Lors de l’assemblée générale de « Carrosserie Suisse Neuchâtel JU BE fr », plusieurs thèmes importants pour les entreprises romandes ont été abordés : les activités de la section, l’évolution de la formation professionnelle, la mise en œuvre de la convention collective de travail ainsi que la promotion ciblée des métiers de la carrosserie. Il s’agissait moins d’un simple exercice statutaire que de questions bien réelles, déjà connues dans le quotidien de la branche – dans les ateliers, les entreprises formatrices ainsi qu’au sein des collaborateurs et collaboratrices.

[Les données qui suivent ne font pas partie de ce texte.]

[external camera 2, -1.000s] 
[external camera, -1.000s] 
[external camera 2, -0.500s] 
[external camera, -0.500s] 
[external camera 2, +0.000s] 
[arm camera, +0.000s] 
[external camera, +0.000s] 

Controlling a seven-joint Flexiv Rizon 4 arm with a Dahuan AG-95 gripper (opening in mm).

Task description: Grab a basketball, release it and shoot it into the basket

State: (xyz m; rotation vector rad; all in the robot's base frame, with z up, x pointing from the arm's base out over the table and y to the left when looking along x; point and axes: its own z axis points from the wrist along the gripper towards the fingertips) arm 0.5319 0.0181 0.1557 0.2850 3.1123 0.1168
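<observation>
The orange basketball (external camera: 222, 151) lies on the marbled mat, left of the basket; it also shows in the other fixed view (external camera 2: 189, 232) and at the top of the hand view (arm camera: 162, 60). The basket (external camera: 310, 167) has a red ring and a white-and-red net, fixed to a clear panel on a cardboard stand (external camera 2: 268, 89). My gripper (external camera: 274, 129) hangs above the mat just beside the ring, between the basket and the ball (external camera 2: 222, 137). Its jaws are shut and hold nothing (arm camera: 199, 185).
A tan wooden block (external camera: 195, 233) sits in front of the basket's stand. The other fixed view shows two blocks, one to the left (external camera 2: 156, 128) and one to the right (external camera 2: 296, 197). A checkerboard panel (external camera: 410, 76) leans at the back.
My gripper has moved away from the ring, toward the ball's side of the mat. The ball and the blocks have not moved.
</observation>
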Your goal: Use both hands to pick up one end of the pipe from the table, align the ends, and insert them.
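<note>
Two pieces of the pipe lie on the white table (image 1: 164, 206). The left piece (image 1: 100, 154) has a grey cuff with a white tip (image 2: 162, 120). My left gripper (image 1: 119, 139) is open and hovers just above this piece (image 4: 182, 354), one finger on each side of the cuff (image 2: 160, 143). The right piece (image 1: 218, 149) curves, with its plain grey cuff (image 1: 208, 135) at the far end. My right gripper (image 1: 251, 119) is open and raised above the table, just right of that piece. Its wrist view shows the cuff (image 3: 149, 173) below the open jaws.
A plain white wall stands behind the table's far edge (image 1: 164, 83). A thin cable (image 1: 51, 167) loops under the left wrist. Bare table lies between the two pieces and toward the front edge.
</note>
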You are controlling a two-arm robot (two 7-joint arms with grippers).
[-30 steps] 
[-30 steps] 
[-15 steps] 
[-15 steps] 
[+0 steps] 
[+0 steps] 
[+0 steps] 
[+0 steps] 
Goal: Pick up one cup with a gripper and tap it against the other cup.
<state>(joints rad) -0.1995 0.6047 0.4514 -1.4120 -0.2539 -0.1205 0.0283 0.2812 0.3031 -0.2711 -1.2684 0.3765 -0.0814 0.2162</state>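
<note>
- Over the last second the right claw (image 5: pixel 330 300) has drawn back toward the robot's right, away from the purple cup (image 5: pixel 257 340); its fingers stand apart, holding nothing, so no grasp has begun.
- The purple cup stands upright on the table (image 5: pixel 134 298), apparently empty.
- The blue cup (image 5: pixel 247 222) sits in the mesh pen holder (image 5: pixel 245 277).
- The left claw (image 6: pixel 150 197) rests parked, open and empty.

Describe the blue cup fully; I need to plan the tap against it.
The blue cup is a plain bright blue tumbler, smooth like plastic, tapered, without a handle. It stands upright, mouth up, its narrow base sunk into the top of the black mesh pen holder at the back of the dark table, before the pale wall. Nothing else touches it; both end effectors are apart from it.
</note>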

Un nouveau chapitre s’est également ouvert sur le plan personnel. Le secrétaire sortant Charles Constantin a présenté sa successeure, Emmanuelle Clerc. En tant que collaboratrice spécialisée de la CNCI, elle représentera désormais la direction du secrétariat de la section. En ce qui concerne l’organisation, rien ne change : la section reste intégrée à la CNCI et demeure membre de l’« Union neuchâteloise des arts & métiers ». La proximité avec l’économie régionale est ainsi préservée – un avantage dans un secteur où les circuits courts produisent souvent plus d’effet que les documents stratégiques volumineux.
Dans sa rétrospective sur l’année écoulée, le président Paulo Roxo a mis en évidence l’importance d’une voix forte de la Romandie au sein de l’association « Carrosserie Suisse ». « Les échanges entre les sections romandes sont essentiels », disait-il, « afin de faire valoir efficacement les préoccupations communes ». Paulo Roxo a également salué les investissements réalisés par l’association dans la formation professionnelle, tout en se félicitant de la qualité des supports de formation et des prestations. À une époque où la relève qualifiée ne se presse pas spontanément devant les portes des ateliers, la formation professionnelle reste un pilier central de la branche.
Un autre point fort concernait la CCT. Depuis le 1er avril 2025, elle a été déclarée de force obligatoire et s’applique à toutes les entreprises de carrosserie. « Les contrôles dans les entreprises ont désormais commencé », a indiqué Charles Constantin, secrétaire sortant de la section et également membre de la commission paritaire romande. Il a aussi attiré l’attention sur un aspect qui devrait gagner en importance pour les entreprises : la formation continue. « Selon la CCT, les collaborateurs ont droit à trois jours de formation continue par année. Pour cette raison, la section prévoit d’organiser des cours supplémentaires au Locle ». La formation continue n’est ainsi pas seulement comprise comme une obligation, mais comme un investissement en matière de compétences professionnelles et de capacité future.
Dans son allocution de clôture, Charles Constantin a fait la présentation de la plateforme « ne-ed-ch ». Celle-ci a pour but de mettre en réseau des acteurs actifs dans les domaines de la durabilité et de la responsabilité sociétale des entreprises, tout en favorisant l’échange de pratiques qui ont fait leurs preuves. L’objectif est de développer l’économie durable dans la région – non pas comme une étiquette flatteuse, mais comme une mission concrète pour les entreprises qui entendent assumer leurs responsabilités.